A l'occasion de l'ouverture du village d'enfants SOS de Ouagadougou en 1999, le Ministre de l'Action Sociale du Burkina Faso s'est adressé au président de SOS Villages d'Enfants France avec l'idée de construire un deuxième village d'enfants SOS dans le pays. Une fois l'emplacement décidé, le bureau régional SOS a réalisé une étude pour évaluer les besoins d'une nouvelle institution SOS à Bobo-Dioulasso, la deuxième plus grande ville du Burkina Faso.

La situation géographique de la ville a de nombreux avantages économiques pour la population mais elle a aussi des inconvénients sérieux, tels que le trafic de drogues, la prostitution, un taux de sida élevé, etc. Ce sont essentiellement les enfants qui sont touchés par ces inconvénients. Vu qu'il y a seulement deux centres de prise en charge d'enfants orphelins à Bobo-Dioulasso et que, à l'âge de 18 mois, les bébés qui y sont accueillis sont replacés chez des parents qui vivent, généralement, en dessous du seuil de pauvreté, il a été décidé de construire un nouveau village d'enfants SOS à Dafra, une banlieue de Bobo-Dioulasso.

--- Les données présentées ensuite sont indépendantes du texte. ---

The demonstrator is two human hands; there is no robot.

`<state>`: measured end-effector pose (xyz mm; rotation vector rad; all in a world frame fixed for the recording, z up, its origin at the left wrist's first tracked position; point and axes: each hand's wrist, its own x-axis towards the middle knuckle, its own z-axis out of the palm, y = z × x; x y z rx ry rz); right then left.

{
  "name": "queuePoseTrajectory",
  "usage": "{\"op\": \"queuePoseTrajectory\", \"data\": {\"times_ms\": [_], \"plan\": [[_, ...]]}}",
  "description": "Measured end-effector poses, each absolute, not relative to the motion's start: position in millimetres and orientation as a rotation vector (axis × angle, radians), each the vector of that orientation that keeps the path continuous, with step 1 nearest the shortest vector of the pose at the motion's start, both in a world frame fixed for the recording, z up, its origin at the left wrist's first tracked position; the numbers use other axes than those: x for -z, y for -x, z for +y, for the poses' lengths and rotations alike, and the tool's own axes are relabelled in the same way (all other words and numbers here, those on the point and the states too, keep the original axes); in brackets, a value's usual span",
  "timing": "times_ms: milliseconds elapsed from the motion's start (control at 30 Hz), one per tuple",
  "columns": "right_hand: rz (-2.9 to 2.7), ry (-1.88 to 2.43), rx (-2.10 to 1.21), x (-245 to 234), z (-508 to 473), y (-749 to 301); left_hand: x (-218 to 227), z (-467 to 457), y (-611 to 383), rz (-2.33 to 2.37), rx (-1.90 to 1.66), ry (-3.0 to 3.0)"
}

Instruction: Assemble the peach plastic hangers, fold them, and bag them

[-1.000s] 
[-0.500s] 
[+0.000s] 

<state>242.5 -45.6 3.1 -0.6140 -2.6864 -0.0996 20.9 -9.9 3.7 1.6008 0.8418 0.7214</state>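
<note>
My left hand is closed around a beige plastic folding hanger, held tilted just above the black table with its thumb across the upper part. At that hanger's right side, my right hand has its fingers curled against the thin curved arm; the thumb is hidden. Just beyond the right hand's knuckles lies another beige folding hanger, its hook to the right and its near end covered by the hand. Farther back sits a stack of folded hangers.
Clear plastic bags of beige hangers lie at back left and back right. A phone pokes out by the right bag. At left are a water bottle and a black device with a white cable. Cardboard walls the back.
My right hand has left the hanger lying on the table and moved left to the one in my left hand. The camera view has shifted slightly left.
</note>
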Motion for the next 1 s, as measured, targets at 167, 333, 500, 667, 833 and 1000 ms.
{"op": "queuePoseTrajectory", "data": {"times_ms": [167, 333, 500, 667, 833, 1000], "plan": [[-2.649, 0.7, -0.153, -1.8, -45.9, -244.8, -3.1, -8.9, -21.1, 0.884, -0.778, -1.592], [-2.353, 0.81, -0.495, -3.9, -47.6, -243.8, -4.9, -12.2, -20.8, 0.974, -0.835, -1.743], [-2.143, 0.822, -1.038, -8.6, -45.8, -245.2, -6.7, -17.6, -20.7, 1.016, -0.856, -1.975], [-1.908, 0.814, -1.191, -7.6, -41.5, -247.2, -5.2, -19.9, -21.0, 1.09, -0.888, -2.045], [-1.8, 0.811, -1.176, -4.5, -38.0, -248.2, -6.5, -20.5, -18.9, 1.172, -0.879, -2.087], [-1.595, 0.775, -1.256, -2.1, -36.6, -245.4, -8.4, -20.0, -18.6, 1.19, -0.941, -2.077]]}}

Le village d'enfants SOS de Dafra a été construit sur un terrain d'environ 10 hectares dans le centre de la ville. Il se compose de 12 maisons familiales, un bâtiment administratif, une infirmerie, une maison pour le directeur du village, une maison pour les tantes SOS (qui s'occupent des enfants en absence des mères SOS), deux bâtiments pour le personnel, une maison d'hôtes, une salle polyvalente, un terrain de sports et un petit atelier.

Un jardin d'enfants SOS pouvant accueillir jusqu'à 150 enfants et une école SOS Hermann Gmeiner (école primaire et secondaire) ont été ajoutés au village d'enfants SOS. L'école SOS Hermann Gmeiner comprend quatre bâtiments principaux et plusieurs bâtiments annexes (bibliothèque, cantine, etc.) et un terrain de sports. Au total, 900 élèves, répartis dans 12 classes, y reçoivent une formation scolaire.